# napkin holder



## Andrewbarbarian (Oct 17, 2018)

I am fairly new to wood working and trying to figure out if I can use a tool I already have..

I am creating a napkin holder for the kitchen table (just a simple two sides and a bottom design).

I am using some old pine from the 50's. I used my band saw to resaw a approx 1" thick piece into two halves which came out to roughly 1/2" each thick. Each piece 4 1/4" x 5 1/2". I got quite a bit of drift or I didn't do it right and the each half has different thickness that needs to be addressed. If it was close and you had to look twice I wouldn't worry about it.

My joiner has a max capacity of 4". The 5 1/2" dimension is with the grain. So even if I trimmed 1/4" off the 4 1/4" dimension I would be running it against the grain in the jointer which I would rather not do.

I do not own a planer but it is on the list.

I tried using a 12" disc sander to eyeball into two equal pieces. (not working out). I tried the belt sander (not working out.).

I will list my tools and would appreciate any ideas. Fyi the original piece of wood I started with did not allow for the dimensions in the opposite directions. If that was so I would have just trimmed it so the 4" could have went through the jointer.

12" miter saw
10" table saw
Shopsmith with band saw, belt sander, disc sander and jointer.
hand belt sander.
randomorbital sander sander 
router table

(I know some of these are not applicable.)

I do not own any hand planers.


----------



## Andrewbarbarian (Oct 17, 2018)

I was thinking about just running each piece back through the bandsaw to shave the thicker parts with a sacrificial piece on the trim side so I can hold it tight against the fence.


----------



## RichT (Oct 14, 2016)

Don't joint across the grain. Even if you had a thickness planer, that's too small to run through one. Since it's pine, you should be able to get a decent result just by sanding.
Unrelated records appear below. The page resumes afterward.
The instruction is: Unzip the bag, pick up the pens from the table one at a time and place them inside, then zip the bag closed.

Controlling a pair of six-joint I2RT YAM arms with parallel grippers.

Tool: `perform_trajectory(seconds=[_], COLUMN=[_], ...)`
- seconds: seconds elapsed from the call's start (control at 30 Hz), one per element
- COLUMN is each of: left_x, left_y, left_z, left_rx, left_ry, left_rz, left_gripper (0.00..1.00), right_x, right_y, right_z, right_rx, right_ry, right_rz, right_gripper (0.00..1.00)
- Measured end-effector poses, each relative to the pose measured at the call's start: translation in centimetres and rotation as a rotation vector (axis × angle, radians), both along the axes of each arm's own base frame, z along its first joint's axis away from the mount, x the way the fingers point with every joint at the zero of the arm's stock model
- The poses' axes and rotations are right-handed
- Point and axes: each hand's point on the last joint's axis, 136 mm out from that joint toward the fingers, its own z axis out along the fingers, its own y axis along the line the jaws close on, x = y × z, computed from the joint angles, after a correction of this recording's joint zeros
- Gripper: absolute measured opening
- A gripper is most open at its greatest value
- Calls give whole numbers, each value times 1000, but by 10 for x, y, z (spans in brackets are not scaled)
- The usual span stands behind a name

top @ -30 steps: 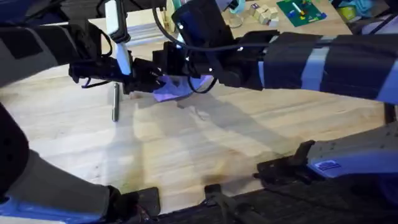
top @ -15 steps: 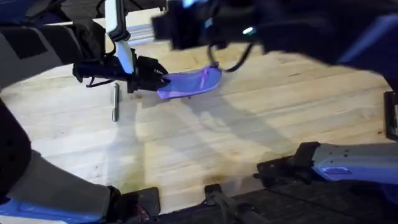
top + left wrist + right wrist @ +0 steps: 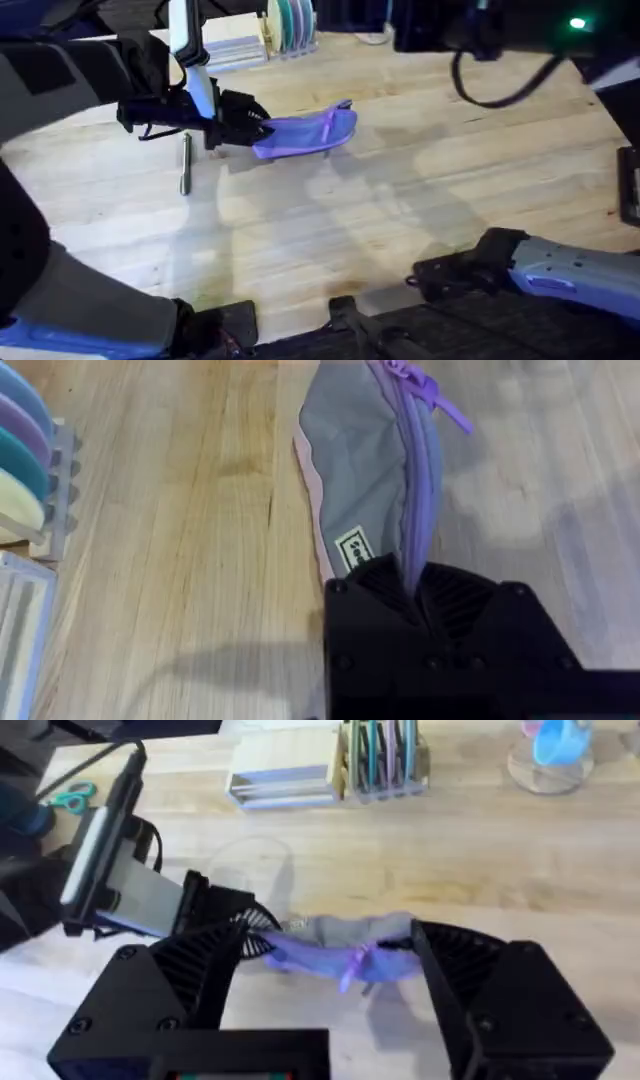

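Bag [image 3: 305,132]: lavender fabric, lying flat on the worktop [image 3: 400,220] toward the far left-centre. My left pincer [image 3: 255,130] is clamped on its near-left end; in the left wrist view the fabric [image 3: 370,470] runs straight into the closed jaws. Zipper line along the top edge, pull tab [image 3: 440,405] loose at the far end.

Handling judgement: soft, limp, light. It sags and folds rather than holding shape, so 1 anchored end is needed while the other pincer works the slider. The tab is small and floppy; best taken squarely by a narrow pinch, pulling along the zipper line. Fabric likely slides easily on smooth wood if unanchored.

Right pincer [image 3: 330,990]: jaws spread wide, holding nothing, raised above the bag; the bag [image 3: 340,955] shows between its fingers from above.

Pen [image 3: 185,163]: 1 dark slim stick lying on the worktop just left of the bag, beside my left pincer. Rigid, thin, probably rolls; take it mid-length across the shaft.

Surroundings: a rack of coloured discs [image 3: 290,22] and a pale flat tray [image 3: 228,52] at the far edge, well apart from the bag. Scissors [image 3: 62,797] off to one side.

In the way: my left arm sits close over the pen, so reaching it may be crowded.
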Motion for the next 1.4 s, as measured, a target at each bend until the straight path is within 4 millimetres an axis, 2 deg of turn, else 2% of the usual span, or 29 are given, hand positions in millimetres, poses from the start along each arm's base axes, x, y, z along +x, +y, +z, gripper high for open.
perform_trajectory(seconds=[0.17, 0.33, 0.57, 1.03, 1.17, 1.4], left_x=[0, 0, 0, 0, 0, 0], left_y=[0, 0, 0, 0, 0, 0], left_z=[0, 0, 0, 0, 0, 0], left_rx=[0, 0, 0, -2, -3, -3], left_ry=[0, 0, 0, 1, 0, 1], left_rz=[0, 0, 0, 0, 0, 0], left_gripper=[42, 42, 42, 42, 42, 42], right_x=[-18, -38, -51, -41, -33, -24], right_y=[-12, -25, -30, 6, 15, 30], right_z=[-9, -31, -50, -107, -123, -162], right_rx=[-16, 1, 9, -70, -51, 24], right_ry=[59, 195, 306, 511, 515, 509], right_rz=[-14, -83, -135, -96, -104, -96], right_gripper=[997, 998, 998, 997, 998, 998])
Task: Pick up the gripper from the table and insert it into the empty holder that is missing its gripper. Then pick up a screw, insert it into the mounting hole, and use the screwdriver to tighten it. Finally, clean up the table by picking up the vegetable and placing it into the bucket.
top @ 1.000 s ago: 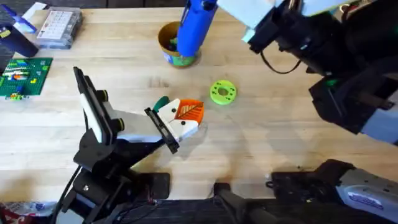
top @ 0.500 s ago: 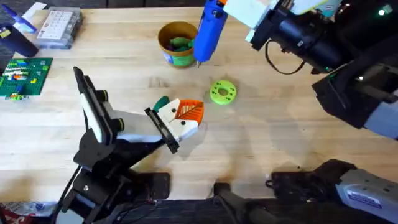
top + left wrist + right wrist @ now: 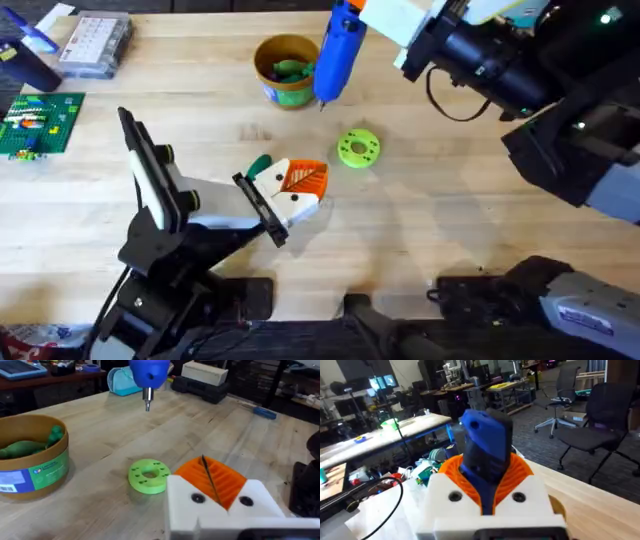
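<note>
Between the right gripper (image 3: 487, 492)'s orange pads, the clamped screwdriver (image 3: 336, 55); overhead, its bit beside the bucket (image 3: 285, 72).

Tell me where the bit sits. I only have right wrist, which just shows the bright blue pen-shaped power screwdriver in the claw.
Observer: The bright blue pen-shaped power screwdriver is tilted, its bit tip above bare wooden table, beside the small round tan-yellow bucket.
Operator: Vegetable binned?
Observer: A green vegetable lies inside that bucket.
Operator: Left claw?
Observer: The left claw sits low, near the flat lime-green disc with holes.
</note>
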Robot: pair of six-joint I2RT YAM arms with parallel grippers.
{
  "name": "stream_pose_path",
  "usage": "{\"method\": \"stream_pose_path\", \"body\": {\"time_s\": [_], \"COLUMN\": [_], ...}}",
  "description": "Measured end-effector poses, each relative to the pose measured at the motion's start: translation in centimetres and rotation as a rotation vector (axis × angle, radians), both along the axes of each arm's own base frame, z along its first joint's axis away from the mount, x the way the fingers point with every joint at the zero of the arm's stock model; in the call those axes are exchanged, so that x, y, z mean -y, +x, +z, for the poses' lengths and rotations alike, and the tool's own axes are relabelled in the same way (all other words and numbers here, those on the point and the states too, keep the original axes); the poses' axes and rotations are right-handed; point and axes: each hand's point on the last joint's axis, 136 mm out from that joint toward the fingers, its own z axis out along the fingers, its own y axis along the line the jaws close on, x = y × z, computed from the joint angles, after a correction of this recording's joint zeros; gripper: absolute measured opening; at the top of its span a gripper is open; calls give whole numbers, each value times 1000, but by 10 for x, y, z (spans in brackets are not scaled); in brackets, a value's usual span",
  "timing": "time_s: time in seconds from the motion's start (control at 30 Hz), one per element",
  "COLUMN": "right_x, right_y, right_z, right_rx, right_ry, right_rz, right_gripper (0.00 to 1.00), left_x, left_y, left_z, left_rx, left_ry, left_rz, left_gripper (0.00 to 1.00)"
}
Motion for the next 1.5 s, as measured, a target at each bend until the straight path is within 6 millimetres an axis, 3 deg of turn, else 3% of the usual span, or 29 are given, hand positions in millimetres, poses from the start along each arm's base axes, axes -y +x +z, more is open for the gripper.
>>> {"method": "stream_pose_path", "body": {"time_s": [0.97, 1.13, 1.33, 1.5], "right_x": [0, 5, 24, 51], "right_y": [1, 10, 25, 36], "right_z": [-5, -33, -54, -97], "right_rx": [-15, -64, -47, -47], "right_ry": [-14, -120, -242, -477], "right_rz": [-2, -35, -105, -168], "right_gripper": [72, 72, 72, 72], "left_x": [0, 0, 0, 0], "left_y": [0, 0, 0, 0], "left_z": [0, 0, 0, 0], "left_rx": [0, 0, 0, 0], "left_ry": [0, 0, 0, 0], "left_rz": [0, 0, 0, 0], "left_gripper": [11, 10, 11, 10]}}
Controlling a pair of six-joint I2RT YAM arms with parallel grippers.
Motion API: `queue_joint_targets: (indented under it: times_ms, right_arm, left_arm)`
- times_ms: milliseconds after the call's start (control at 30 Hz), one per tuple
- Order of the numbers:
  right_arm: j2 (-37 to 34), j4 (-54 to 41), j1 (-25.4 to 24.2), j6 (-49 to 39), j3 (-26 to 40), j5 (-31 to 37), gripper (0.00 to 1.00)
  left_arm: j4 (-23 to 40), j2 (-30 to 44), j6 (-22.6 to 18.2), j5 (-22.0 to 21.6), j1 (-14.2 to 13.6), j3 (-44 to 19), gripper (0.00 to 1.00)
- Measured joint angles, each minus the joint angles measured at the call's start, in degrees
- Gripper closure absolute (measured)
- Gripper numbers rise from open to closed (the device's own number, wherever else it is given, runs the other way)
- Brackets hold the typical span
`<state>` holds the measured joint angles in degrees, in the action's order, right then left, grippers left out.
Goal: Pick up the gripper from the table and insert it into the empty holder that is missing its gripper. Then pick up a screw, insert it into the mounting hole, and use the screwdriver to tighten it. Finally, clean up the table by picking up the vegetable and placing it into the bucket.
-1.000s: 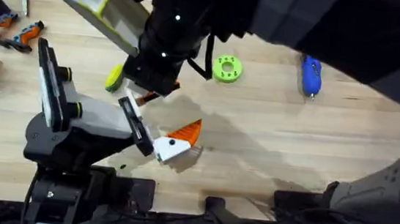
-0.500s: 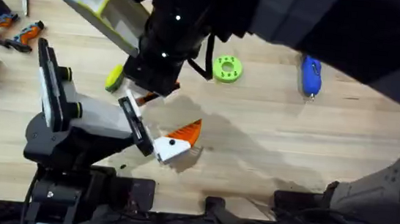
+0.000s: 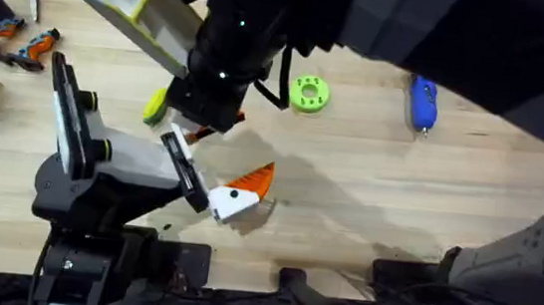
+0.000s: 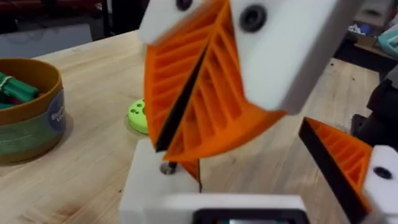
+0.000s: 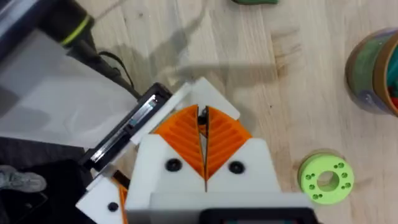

It'll take some patience and care to maintain a flat surface, but pine is pretty soft. Just take your time and you'll get there.


----------



## Rick Dennington (Aug 27, 2009)

Speaking of napkin holders….Here's a couple I made several years ago…..!! I also made some trivets and pan holders to match…..Just a sample…...!!


----------



## lumbering_on (Jan 21, 2017)

As Rich said, sanding is your best option, but I'd have to ask you if the effort is worth it for something so small? Sounds like it's a small enough project that you can chalk it up as part of your learning curve and retry your project with another piece of wood.

BTW are you using a fence to help you with your resawing?


----------



## Andrewbarbarian (Oct 17, 2018)

Thanks for the replies. I will try some more hand sanding as rich mentioned. It can't get any worse. Lumbering-on I did use a fence and a feather board. I have had decent luck in the past with re-sawing (I don't do a lot or anything big). Not sure why this one drifted so much.


----------



## BillWhite (Jul 23, 2007)

How sharp is the BS blade? Tooth count?


----------



## Andrewbarbarian (Oct 17, 2018)

Its only got a few cuts on it. 14tpi 3/8 blade. I know this isn't a great resaw blade, but its all they had when my other one dulled. I never remember to get another until Im doing something and need it and then it hits me.."Oh ya I forgot to get a variety of blades for my bandsaw"!!


----------